## Data excerpt:
- - - - - - -
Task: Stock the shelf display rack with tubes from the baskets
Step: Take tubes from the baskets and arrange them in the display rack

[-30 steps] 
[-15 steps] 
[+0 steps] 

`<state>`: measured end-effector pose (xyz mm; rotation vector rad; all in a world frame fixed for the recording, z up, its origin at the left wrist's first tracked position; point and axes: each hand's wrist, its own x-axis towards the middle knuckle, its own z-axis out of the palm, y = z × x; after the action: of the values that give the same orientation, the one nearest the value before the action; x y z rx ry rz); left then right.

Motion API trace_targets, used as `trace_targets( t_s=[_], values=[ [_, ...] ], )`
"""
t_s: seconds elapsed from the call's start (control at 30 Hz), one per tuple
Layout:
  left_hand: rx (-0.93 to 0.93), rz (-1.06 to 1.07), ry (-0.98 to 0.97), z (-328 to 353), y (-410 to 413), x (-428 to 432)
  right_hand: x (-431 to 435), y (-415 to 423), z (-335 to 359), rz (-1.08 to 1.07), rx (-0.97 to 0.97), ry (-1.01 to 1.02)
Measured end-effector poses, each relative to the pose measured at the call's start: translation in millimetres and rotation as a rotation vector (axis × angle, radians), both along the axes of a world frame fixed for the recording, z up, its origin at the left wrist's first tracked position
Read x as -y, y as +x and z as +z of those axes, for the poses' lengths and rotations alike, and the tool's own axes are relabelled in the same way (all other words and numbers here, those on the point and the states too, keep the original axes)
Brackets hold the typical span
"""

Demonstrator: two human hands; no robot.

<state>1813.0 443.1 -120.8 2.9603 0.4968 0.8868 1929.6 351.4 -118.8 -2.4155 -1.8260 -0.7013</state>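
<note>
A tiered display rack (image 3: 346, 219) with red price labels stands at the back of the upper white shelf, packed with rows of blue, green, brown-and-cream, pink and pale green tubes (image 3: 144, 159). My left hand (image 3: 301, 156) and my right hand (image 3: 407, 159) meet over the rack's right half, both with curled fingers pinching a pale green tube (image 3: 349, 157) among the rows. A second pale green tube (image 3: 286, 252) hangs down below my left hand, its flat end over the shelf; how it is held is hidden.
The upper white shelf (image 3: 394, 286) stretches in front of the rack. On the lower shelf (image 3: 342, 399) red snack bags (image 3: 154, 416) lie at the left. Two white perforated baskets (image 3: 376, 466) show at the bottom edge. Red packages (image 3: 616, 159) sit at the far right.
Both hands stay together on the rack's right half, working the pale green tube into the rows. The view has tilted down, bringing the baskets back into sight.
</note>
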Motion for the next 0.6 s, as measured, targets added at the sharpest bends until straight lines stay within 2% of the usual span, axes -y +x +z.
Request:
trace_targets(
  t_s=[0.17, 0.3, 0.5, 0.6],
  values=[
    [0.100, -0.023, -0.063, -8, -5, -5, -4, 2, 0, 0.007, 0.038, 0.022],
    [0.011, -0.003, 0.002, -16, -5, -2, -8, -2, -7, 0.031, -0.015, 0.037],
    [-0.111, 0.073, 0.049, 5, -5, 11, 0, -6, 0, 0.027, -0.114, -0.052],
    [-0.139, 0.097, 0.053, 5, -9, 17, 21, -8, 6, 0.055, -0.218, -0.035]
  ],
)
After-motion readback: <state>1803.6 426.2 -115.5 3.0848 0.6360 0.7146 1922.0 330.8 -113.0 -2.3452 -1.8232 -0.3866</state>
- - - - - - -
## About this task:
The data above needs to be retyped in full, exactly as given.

## Exercise result:
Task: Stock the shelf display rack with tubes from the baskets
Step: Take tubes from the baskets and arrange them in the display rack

[-30 steps] 
[-15 steps] 
[+0 steps] 

`<state>`: measured end-effector pose (xyz mm; rotation vector rad; all in a world frame fixed for the recording, z up, its origin at the left wrist's first tracked position; point and axes: each hand's wrist, its own x-axis towards the middle knuckle, its own z-axis out of the palm, y = z × x; after the action: of the values that give the same orientation, the one nearest the value before the action; x y z rx ry rz); left then right.

Motion API trace_targets, used as `trace_targets( t_s=[_], values=[ [_, ...] ], )`
"""
t_s: seconds elapsed from the call's start (control at 30 Hz), one per tuple
Layout:
  left_hand: rx (-0.93 to 0.93), rz (-1.06 to 1.07), ry (-0.98 to 0.97), z (-328 to 353), y (-410 to 413), x (-428 to 432)
  right_hand: x (-431 to 435), y (-415 to 423), z (-335 to 359), rz (-1.08 to 1.07), rx (-0.97 to 0.97), ry (-1.01 to 1.02)
Measured end-effector poses, each relative to the pose measured at the call's start: translation in millimetres and rotation as a rotation vector (axis × angle, radians), both along the axes of a world frame fixed for the recording, z up, its origin at the left wrist's first tracked position
Read x as -y, y as +x and z as +z of those axes, for the poses' lengths and rotations alike, and the tool's own axes are relabelled in the same way (all other words and numbers here, those on the point and the states too, keep the original axes)
Brackets hold the typical span
"""

Demonstrator: two human hands; no robot.

<state>1813.0 443.1 -120.8 2.9603 0.4968 0.8868 1929.6 351.4 -118.8 -2.4155 -1.8260 -0.7013</state>
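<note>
A tiered display rack (image 3: 346, 219) with red price labels stands at the back of the upper white shelf, packed with rows of blue, green, brown-and-cream, pink and pale green tubes (image 3: 144, 159). My left hand (image 3: 301, 156) and my right hand (image 3: 407, 159) meet over the rack's right half, both with curled fingers pinching a pale green tube (image 3: 349, 157) among the rows. A second pale green tube (image 3: 286, 252) hangs down below my left hand, its flat end over the shelf; how it is held is hidden.
The upper white shelf (image 3: 394, 286) stretches in front of the rack. On the lower shelf (image 3: 342, 399) red snack bags (image 3: 154, 416) lie at the left. Two white perforated baskets (image 3: 376, 466) show at the bottom edge. Red packages (image 3: 616, 159) sit at the far right.
Both hands stay together on the rack's right half, working the pale green tube into the rows. The view has tilted down, bringing the baskets back into sight.
</note>
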Motion for the next 0.6 s, as measured, targets added at the sharpest bends until straight lines stay within 2% of the usual span, axes -y +x +z.
Request:
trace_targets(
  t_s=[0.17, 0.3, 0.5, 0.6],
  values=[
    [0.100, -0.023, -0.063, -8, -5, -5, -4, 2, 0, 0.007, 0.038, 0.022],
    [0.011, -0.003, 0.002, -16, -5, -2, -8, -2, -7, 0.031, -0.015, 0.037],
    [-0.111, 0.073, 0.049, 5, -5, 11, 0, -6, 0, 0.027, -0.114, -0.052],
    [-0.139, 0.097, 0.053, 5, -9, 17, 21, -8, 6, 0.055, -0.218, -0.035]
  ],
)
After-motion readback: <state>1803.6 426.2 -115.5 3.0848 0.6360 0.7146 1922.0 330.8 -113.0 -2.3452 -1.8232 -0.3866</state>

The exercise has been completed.